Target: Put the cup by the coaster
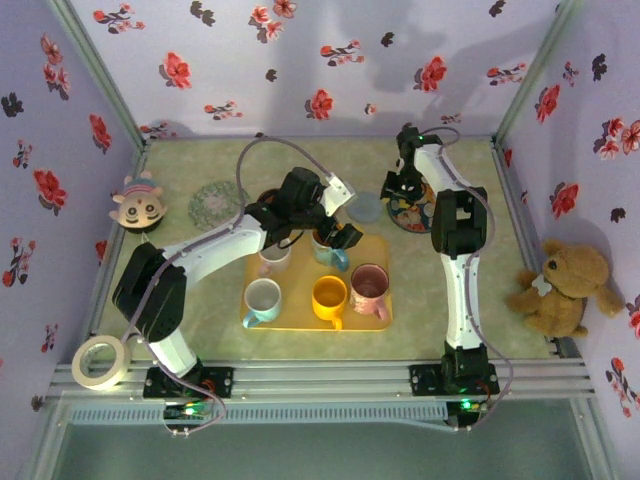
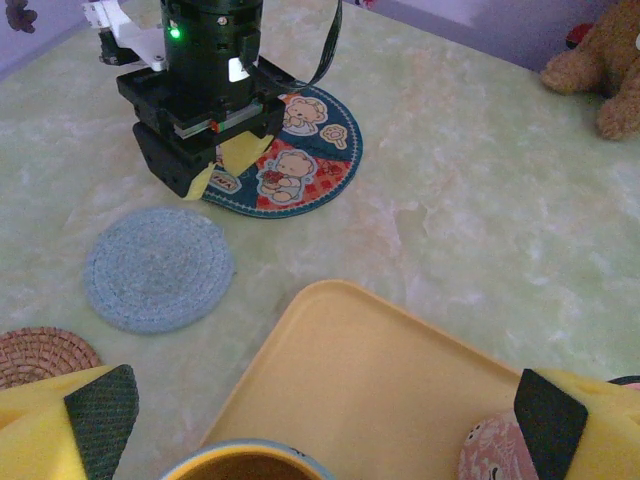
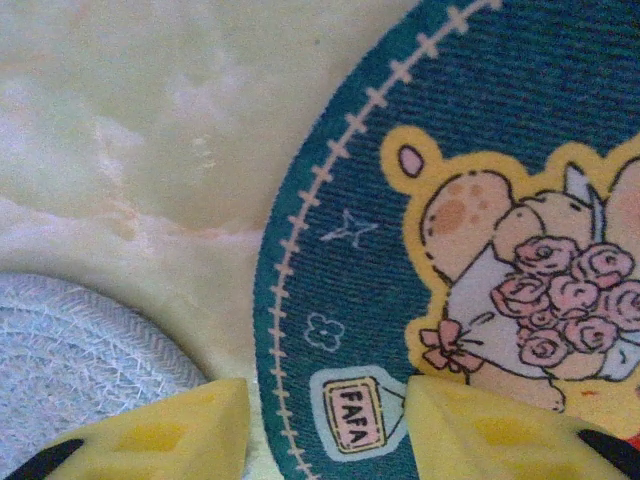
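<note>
The left gripper (image 1: 337,237) is hovering over the back of the yellow tray (image 1: 300,318), right above the blue cup (image 1: 328,254). In the left wrist view the cup's rim (image 2: 245,462) is showing at the bottom edge, lying between the two fingers, nearer the left one. The jaws are standing wide apart and are not pinching anything; the fingers are well clear of the rim on both sides.

The cup is standing upright on the tray (image 2: 370,370), with a blue rim and a brownish-yellow inside; the rest of it is cut off by the edge of that view. From above it is looking teal, with a handle pointing toward the right.

The right gripper (image 3: 328,425) is hanging low over the near-left edge of the round bear coaster (image 3: 350,200) on the counter (image 2: 480,220). Its yellow fingers are partly spread, with nothing between them. A grey-blue woven coaster (image 2: 158,268) is lying just beside the bear coaster, between it and the tray's far corner.
</note>
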Available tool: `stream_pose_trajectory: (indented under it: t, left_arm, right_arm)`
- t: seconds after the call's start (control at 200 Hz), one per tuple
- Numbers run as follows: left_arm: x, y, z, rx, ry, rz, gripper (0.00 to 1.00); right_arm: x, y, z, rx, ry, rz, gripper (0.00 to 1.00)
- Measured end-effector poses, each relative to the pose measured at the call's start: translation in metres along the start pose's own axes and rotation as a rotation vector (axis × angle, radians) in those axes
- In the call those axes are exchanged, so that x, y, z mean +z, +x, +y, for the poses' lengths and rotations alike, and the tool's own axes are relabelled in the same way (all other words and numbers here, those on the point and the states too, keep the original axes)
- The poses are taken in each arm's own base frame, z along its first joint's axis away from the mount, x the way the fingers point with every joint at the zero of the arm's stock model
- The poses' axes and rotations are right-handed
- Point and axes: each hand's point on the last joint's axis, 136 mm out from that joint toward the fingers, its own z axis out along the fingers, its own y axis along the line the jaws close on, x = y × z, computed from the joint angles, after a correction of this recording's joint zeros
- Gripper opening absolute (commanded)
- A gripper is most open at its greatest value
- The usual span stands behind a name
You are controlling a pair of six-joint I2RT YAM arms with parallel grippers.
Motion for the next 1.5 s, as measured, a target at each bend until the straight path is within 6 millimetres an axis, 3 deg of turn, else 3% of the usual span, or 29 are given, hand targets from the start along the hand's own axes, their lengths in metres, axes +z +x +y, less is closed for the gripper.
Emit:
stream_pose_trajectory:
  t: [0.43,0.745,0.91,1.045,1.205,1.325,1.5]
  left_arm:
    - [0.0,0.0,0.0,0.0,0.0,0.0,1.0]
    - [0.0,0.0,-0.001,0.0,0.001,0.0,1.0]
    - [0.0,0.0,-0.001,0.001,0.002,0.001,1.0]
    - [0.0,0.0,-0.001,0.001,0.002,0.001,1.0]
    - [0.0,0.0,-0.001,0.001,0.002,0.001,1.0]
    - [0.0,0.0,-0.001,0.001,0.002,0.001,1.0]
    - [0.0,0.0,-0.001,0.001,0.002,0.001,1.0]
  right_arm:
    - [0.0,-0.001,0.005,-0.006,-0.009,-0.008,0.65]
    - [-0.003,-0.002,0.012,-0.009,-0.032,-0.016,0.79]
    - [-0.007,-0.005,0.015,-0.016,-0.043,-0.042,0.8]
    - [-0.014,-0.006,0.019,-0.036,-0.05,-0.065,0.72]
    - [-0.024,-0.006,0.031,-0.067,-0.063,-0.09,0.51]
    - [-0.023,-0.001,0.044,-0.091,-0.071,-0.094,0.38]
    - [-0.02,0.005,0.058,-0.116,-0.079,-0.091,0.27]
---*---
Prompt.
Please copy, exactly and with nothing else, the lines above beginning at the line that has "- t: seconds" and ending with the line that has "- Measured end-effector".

Completed exercise.
- t: seconds after the call's start (control at 200 Hz), one per tuple
- Numbers run as follows: left_arm: x, y, z, rx, ry, rz, gripper (0.00 to 1.00); right_arm: x, y, z, rx, ry, rz, gripper (0.00 to 1.00)
- Measured end-effector poses, each relative to the pose measured at the call's start: translation in metres along the start pose's own axes and rotation as a rotation vector (axis × angle, radians) in those axes

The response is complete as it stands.